Let’s do this again.

And breathe, and –

“Tricia?”

Still air replies.

I bow my head, and push off from the doorframe, moving downship towards the crew quarters.

A part of me dares to hope that she was in her bunk; that would have been her best chance of surviving the hit we took.

As I move further towards the engines, the torque they caused in the ship becomes a lot more noticeable. Fuck. These doors are gonna be the hardest so far to open. I’m glad I brought the blowtorch with me.

My fingers slide over the painted steel of the walls, counting doors in the dim lighting until I get to hers. And three, and two, and one, aaaannnd –

I grab the handrail to stop my glide, but my momentum has other ideas; it slams me into the wall, and the blinding shock of pain in my chest makes me retch again, a thin line of bile that I spit onto the deck. But I don’t let go.

The door is right there, and geez it’s in rough shape. I knock. Nothing. The rising tide of panic reaches my eyes, which tear up with the exertion of the adrenaline rush that’s now singing in my veins, but I fight down the self-defeating beast of Panic, leaving only the strength of adrenaline and my own determination.

My thumb finds the switch, and the torch comes to life in my hands, recoiling slightly as the hot gases streaming from the nozzle act like a tiny rocket engine, but I keep it under control.

Not bothering to turn my eyes, I touch the stream of flame to the steel door of Tricia’s coffin-like bunk and start making a circular cut the size of my head. First priority is just to know if she’s in there at all.

Sparks burst from the steel, and I know I’m getting through.

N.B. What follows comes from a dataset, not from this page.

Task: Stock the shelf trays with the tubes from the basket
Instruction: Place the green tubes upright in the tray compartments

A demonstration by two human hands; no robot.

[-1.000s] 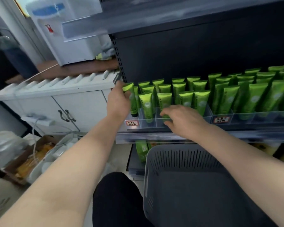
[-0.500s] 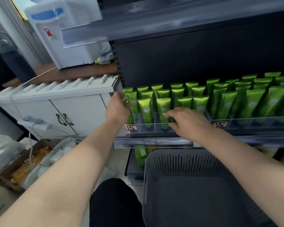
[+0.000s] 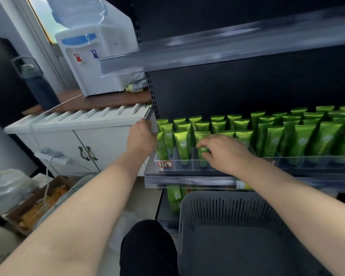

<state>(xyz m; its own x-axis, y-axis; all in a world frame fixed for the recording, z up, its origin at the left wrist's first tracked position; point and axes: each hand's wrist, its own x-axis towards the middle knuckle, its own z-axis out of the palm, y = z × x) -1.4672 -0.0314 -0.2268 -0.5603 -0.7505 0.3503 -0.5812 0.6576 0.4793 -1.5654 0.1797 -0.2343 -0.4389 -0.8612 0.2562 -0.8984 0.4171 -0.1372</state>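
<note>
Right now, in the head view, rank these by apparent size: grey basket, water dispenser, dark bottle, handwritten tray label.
1. grey basket, though nearness to the camera inflates it
2. water dispenser
3. dark bottle
4. handwritten label

The dark shelf (image 3: pixel 177 181) carries clear divided trays (image 3: pixel 177 162) along its front edge; green tubes (image 3: pixel 303 140) stand upright in them, row behind row.
</note>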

I work the flame slowly along the steel in a pretty rough circle, burning as fast as I can but not fast enough and jesus man this thing is fully open and it needs to hurry the hell up I can’t wait this is unacceptable come on comeoncomeon I don’t have all day just fucking hurry up and cut through the goddamned steel for shit’s sake and with about an inch left to go I toss the torch to the floor without bothering to cut off the gas – it’s got a deadman’s safety anyway – and punch inside the circle I’ve made, bending back what little steel I don’t have the fucking time cut through, and I get my pocket light out and shine it inside and fuck. Fuck fuck fuck fuck fuck!

She’s not there.

A couple of holograms smile at me; stills of her friends, her family, of me. Our wedding day.

Where is she? This isn’t funny. If this is someone’s idea of a goddamned joke, this is not funny.
All right? Just give her back.

I slowly gather breath into my lungs, ready to stop when I hit my pain threshold, but it’s on me before I know it’s coming; more blood explodes from my mouth, and I fold into a wad of shivering flesh and pain. This is bullshit.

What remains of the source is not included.